### Prompt
Return every line of the listing that includes the string "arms".
----------------
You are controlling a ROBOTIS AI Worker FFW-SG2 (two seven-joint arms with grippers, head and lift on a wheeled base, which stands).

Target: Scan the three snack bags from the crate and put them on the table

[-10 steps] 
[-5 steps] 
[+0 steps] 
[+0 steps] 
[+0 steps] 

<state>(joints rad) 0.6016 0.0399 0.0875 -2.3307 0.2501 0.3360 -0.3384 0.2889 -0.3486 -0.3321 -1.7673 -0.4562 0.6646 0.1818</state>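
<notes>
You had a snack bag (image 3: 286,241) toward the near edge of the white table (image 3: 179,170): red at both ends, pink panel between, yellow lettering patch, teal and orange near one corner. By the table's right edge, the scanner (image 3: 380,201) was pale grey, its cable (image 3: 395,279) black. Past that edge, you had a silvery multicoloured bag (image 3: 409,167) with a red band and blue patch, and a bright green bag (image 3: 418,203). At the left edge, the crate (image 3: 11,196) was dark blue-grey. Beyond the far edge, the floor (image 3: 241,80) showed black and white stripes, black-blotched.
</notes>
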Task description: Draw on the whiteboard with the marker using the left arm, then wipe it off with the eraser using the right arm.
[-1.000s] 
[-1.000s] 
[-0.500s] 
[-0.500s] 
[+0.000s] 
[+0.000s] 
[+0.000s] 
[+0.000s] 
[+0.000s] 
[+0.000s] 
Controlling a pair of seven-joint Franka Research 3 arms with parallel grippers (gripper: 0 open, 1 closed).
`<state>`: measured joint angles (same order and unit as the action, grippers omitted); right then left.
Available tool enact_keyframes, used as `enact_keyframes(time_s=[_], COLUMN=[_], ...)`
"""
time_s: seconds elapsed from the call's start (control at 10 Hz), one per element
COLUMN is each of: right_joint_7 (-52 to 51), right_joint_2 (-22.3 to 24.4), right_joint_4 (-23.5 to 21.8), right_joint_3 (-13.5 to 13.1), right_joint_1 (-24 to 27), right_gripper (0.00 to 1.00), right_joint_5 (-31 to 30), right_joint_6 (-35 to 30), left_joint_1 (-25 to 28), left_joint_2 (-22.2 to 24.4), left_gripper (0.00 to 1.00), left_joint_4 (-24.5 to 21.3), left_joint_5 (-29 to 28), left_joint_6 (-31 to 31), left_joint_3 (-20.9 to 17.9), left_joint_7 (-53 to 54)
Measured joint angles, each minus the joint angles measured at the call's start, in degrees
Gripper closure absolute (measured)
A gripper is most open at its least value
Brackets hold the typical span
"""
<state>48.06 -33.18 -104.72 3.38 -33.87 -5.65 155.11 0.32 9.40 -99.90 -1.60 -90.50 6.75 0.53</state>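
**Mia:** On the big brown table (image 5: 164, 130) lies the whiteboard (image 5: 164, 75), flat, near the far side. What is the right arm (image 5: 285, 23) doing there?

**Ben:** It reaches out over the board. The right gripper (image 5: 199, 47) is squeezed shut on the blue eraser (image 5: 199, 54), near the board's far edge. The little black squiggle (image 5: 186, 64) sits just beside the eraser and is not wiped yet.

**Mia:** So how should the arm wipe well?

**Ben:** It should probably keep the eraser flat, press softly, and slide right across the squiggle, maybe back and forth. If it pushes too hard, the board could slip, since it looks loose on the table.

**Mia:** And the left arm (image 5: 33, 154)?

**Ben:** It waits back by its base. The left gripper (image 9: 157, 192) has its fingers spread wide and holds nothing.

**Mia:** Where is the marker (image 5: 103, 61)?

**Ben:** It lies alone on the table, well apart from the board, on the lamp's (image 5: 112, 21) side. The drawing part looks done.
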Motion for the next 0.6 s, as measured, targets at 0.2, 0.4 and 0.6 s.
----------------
### Answer to the exercise
You are controlling a ROBOTIS AI Worker FFW-SG2 (two seven-joint arms with grippers, head and lift on a wheeled base, which stands).
Controlling a pair of seven-joint Franka Research 3 arms with parallel grippers (gripper: 0 open, 1 closed).

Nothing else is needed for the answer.